Audit emerges because society needed. Auditing has been a regular feature of
organized human activity from the earliest times. Indeed evidence suggests that
formal audit procedures existed in the economic activities of the most of the early
civilization. With the advancement of development, audit emerges as a separate
discipline & contributes to the economic & social advancement. Audits serve a
vital economic purpose and play an important role in serving the public interest to
strengthen accountability and reinforce trust and confidence in financial reporting.
As such, audits help enhance economic prosperity, expanding the variety, number
and value of transactions that people are prepared to enter into. However, in recent
years, and in the light of corporate scandals, we have witnessed ongoing global
demands for improvements in audit quality.
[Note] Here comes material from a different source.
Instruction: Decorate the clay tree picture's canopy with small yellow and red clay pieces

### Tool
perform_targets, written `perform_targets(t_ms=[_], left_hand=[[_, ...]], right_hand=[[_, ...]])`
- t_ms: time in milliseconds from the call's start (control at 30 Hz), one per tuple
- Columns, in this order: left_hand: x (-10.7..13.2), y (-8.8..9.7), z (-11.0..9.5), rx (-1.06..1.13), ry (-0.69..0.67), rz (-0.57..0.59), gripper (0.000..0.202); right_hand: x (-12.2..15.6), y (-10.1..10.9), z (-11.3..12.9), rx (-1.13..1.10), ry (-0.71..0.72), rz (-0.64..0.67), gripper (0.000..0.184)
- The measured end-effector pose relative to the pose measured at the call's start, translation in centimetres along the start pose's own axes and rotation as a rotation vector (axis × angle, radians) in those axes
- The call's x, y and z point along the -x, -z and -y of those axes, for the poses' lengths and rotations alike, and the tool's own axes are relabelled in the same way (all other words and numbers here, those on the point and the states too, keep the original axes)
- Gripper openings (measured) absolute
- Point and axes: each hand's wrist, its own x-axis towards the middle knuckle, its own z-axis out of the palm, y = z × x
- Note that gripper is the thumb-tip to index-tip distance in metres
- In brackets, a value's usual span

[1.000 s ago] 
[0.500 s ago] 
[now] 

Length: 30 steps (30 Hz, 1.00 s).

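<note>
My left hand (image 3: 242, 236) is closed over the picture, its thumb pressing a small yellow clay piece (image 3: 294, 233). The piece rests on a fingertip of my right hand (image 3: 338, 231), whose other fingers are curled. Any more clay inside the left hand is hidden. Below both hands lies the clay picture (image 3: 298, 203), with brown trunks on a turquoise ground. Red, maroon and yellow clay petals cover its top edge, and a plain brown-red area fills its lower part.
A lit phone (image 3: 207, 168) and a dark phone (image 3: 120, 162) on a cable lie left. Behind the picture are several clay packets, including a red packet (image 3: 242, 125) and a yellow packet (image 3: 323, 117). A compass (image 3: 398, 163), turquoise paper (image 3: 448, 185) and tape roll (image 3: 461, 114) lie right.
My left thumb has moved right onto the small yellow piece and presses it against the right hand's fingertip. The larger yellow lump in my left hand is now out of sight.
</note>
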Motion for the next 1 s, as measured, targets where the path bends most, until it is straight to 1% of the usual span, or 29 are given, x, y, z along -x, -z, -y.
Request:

Changes have been taken place to
promote greater transparency in the audit and accountability in auditors but there
are continuing demands for further improvements to be made.

Definition of audit:
Audit is an independent examination of books of accounts, other documents,
stores, assets etc relating to receipts and expenditure of an entity with a view to
ensure
that rules and orders framed by competent authority in regard to
financial matters have been followed;
that expenditure has been incurred with due regularity and propriety;
that assets have been properly utilized and safeguarded;
that resources have been used economically, efficiently and effectively; and
that the accounts truly represent the fact.

Auditing refers to a systematic process of objectively obtaining and evaluating


evidence regarding assertions about economic actions and events to ascertain the
degree of correspondence between those assertions and established criteria and
communicating the results to interested users.